In my opinion, the healthcare sphere is fairly behind the open source bandwagon in many significant ways. I think this has to do with the nature and the working assumptions of the current leaders of health information technology that believe that closed-source, proprietary technologies are the best way to go, and informing the customers (the physicians) that this belief is the truth. I firmly believe that the large, monetary clout within the closed-source, proprietary companies will make sure that their message will be heard more by physicians than the less organized, relatively less profitable open source developers/contributors. After all, money speaks these days.
But as physicians, we must be skeptical of these assertions (from both closed and open source entities…yes, be critical of my blog post!). Review the evidence and not just what the salesman, magazines, editorials, and organization leaders just say about it. I believe that you’ll agree that physicians in general have been feeling “duped” lately with the recent Meaningful Use legislation and that even though some of us had made great sacrifices in making large investments in an closed-source, proprietary system and that some of us didn’t make this investment decision in an informed fashion and that we did out of compliance or because of the “everyone else is doing it” mentality, which is not a really good way to make a very important decision for your practice.

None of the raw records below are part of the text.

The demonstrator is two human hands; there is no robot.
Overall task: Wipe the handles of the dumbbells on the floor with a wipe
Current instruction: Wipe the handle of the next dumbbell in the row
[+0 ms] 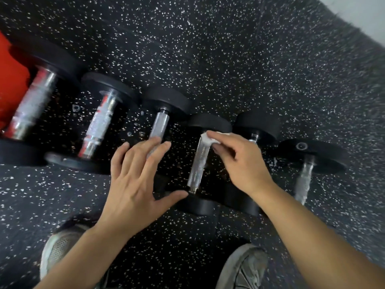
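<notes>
Several black-headed dumbbells with chrome handles lie in a row on the speckled rubber floor. My right hand (239, 161) pinches a small white wipe (206, 139) against the far end of the fourth dumbbell's handle (196, 167). My left hand (135, 180) is spread flat with fingers apart, over the near part of the third dumbbell's handle (158, 125); its thumb reaches toward the near end of the fourth handle. To the left lie a large dumbbell (31, 103) and a second one (98, 126). On the right are a fifth dumbbell (257, 125), mostly hidden by my right hand, and a sixth (305, 176).
A red object (10, 80) stands at the far left behind the largest dumbbell. My two grey shoes (60, 247) (243, 268) are planted on the floor near the bottom. A pale wall edge (362, 13) runs across the top right corner.
</notes>
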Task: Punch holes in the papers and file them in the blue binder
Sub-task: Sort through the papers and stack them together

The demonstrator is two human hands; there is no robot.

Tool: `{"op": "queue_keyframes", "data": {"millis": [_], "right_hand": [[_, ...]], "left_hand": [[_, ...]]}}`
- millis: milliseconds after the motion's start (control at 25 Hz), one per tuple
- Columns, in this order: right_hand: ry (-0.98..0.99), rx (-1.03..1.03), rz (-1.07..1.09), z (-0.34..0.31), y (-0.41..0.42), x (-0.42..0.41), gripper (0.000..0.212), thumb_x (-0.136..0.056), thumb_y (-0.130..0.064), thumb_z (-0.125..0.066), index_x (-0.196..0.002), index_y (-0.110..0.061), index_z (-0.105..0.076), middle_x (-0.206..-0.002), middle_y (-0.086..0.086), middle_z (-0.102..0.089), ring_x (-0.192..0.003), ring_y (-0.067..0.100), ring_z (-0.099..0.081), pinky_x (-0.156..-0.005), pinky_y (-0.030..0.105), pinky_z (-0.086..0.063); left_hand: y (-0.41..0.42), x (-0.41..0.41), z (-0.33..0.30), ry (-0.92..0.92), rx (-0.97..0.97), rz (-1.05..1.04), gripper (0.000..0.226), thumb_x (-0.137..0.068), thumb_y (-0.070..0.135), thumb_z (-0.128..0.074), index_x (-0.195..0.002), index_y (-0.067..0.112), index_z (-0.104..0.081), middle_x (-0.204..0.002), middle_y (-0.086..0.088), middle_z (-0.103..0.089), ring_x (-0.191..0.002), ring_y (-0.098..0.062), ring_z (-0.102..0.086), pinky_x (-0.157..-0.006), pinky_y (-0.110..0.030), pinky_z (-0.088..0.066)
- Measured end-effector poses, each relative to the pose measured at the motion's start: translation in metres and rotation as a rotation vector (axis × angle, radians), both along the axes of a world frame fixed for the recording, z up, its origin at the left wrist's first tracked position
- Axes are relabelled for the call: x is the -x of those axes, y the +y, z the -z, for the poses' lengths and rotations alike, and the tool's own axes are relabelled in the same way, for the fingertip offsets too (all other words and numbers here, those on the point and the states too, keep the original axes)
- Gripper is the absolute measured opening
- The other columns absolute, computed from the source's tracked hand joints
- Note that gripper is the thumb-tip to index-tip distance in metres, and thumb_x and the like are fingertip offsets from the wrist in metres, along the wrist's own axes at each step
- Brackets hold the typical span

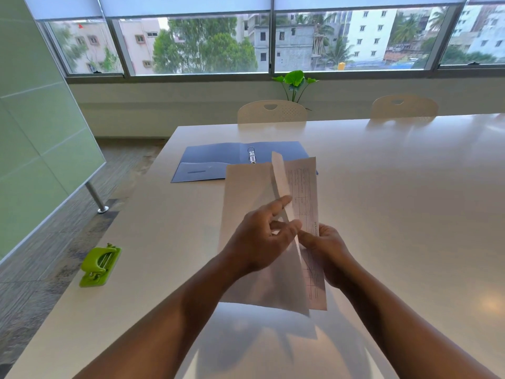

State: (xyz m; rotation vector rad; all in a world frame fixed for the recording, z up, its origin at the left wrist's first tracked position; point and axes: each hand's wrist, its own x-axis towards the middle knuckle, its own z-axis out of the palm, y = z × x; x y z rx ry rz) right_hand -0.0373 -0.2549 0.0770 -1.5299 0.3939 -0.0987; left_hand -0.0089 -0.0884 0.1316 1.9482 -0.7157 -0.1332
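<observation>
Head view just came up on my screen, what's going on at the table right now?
A person holds a few papers up above the white table. The right hand grips them at the near end, while the left hand pinches and peels the sheets apart. The blue binder lies open farther back with its rings showing and nothing filed on them. The green hole punch sits untouched near the table's left edge.

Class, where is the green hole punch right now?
The green hole punch sits near the table's left edge, left of the left hand, untouched.
</observation>
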Motion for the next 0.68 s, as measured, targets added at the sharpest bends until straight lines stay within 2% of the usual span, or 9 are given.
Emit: {"op": "queue_keyframes", "data": {"millis": [80,120,240,360,400,480,560,680], "right_hand": [[0.023,-0.045,-0.003,0.004,-0.005,0.0,0.015,-0.101,-0.018,-0.062,-0.112,-0.009,-0.065,-0.094,0.014,-0.077,-0.077,0.031,-0.075,-0.067,0.04,-0.063],[0.037,-0.057,-0.002,0.005,-0.006,0.0,0.017,-0.1,-0.017,-0.063,-0.115,-0.009,-0.064,-0.098,0.017,-0.076,-0.08,0.033,-0.076,-0.07,0.043,-0.064],[0.07,-0.068,-0.009,0.009,-0.009,-0.001,0.016,-0.101,-0.019,-0.062,-0.116,-0.012,-0.062,-0.106,0.015,-0.075,-0.086,0.034,-0.076,-0.067,0.042,-0.063],[0.074,-0.068,-0.024,0.009,-0.01,-0.002,0.015,-0.1,-0.021,-0.063,-0.113,-0.013,-0.062,-0.104,0.014,-0.075,-0.085,0.033,-0.076,-0.062,0.039,-0.062],[0.059,-0.062,-0.023,0.006,-0.011,-0.002,0.014,-0.1,-0.021,-0.064,-0.11,-0.012,-0.064,-0.102,0.016,-0.075,-0.084,0.034,-0.076,-0.064,0.041,-0.063],[0.007,-0.067,-0.019,0.0,-0.015,0.0,0.005,-0.097,-0.009,-0.064,-0.098,-0.007,-0.069,-0.09,0.016,-0.076,-0.073,0.029,-0.077,-0.06,0.039,-0.063],[-0.039,-0.177,-0.014,-0.005,-0.018,0.001,0.018,-0.094,0.007,-0.059,-0.092,-0.004,-0.073,-0.079,0.015,-0.074,-0.061,0.025,-0.074,-0.051,0.034,-0.06],[-0.061,-0.332,-0.064,-0.008,-0.02,-0.001,0.021,-0.095,0.005,-0.059,-0.099,-0.006,-0.076,-0.091,0.018,-0.077,-0.071,0.03,-0.075,-0.058,0.041,-0.065]], "left_hand": [[0.005,0.004,-0.013,0.059,0.28,-0.041,0.041,-0.095,0.023,-0.07,-0.134,0.015,-0.06,-0.133,-0.012,-0.066,-0.096,-0.011,-0.073,-0.078,-0.025,-0.06],[0.007,0.004,-0.021,0.096,0.413,-0.082,0.032,-0.093,0.016,-0.072,-0.124,0.015,-0.065,-0.124,-0.01,-0.07,-0.093,-0.013,-0.075,-0.077,-0.028,-0.061],[0.017,-0.006,-0.042,0.282,0.73,-0.16,0.022,-0.091,0.002,-0.069,-0.108,0.016,-0.068,-0.104,-0.002,-0.077,-0.09,-0.017,-0.075,-0.073,-0.031,-0.061],[0.033,-0.025,-0.048,0.418,0.903,-0.151,0.024,-0.092,-0.005,-0.063,-0.103,0.016,-0.068,-0.093,0.001,-0.077,-0.084,-0.015,-0.074,-0.072,-0.029,-0.061],[0.039,-0.032,-0.046,0.422,0.884,-0.177,0.023,-0.092,-0.003,-0.063,-0.103,0.017,-0.069,-0.094,0.001,-0.077,-0.085,-0.015,-0.073,-0.075,-0.029,-0.062],[0.05,-0.046,-0.032,0.376,0.706,-0.284,0.022,-0.092,0.003,-0.068,-0.107,0.018,-0.07,-0.101,0.003,-0.077,-0.093,-0.018,-0.074,-0.078,-0.029,-0.062],[0.054,-0.055,-0.014,0.346,0.561,-0.386,0.023,-0.09,0.002,-0.072,-0.108,0.016,-0.07,-0.104,0.001,-0.077,-0.098,-0.02,-0.075,-0.075,-0.026,-0.061],[0.054,-0.06,0.009,0.281,0.399,-0.483,0.029,-0.088,0.003,-0.075,-0.112,0.017,-0.068,-0.112,-0.002,-0.074,-0.101,-0.021,-0.074,-0.074,-0.022,-0.059]]}}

For some of us who have not jumped onto the Meaningful Use bandwagon, we are still wondering what our healthcare system will be like in the next few years. For sure, it is in a midst of great transformation but it remains unclear whether it will be a positive or a negative outcome for our profession and our patients. What we can do, as physicians, is to try to get back on our saddles and be firmly in charge of our destinies during this wave of change. One way to do this is to fully embrace and not be afraid of open source technologies for our healthcare system. A lot of what defines open source software is already an intrinsic value in our healthcare system and medical education system. We just have not embraced this same model for our software technologies. The question then would be, “Why not?” Perhaps with this small step, we could encourage increased adoption of technologies at our own pace, in our own way where physicians have a say in the design and implementation of software for our needs and not for others. With this small step, we embrace collaboration over monopolistic competition. And with this small step, we can dictate how we can best input that data and what data gets to be collected and that the data remains secure and not in the hands of third parties that can aim to divide us between physicians and patients. Disruptive innovation is a catch phrase these days, but I feel that it is quite apt to use this term if physicians were to adopt open source methodologies and technologies into the healthcare IT sphere. After all, the current status quo in this sphere is currently anything but open.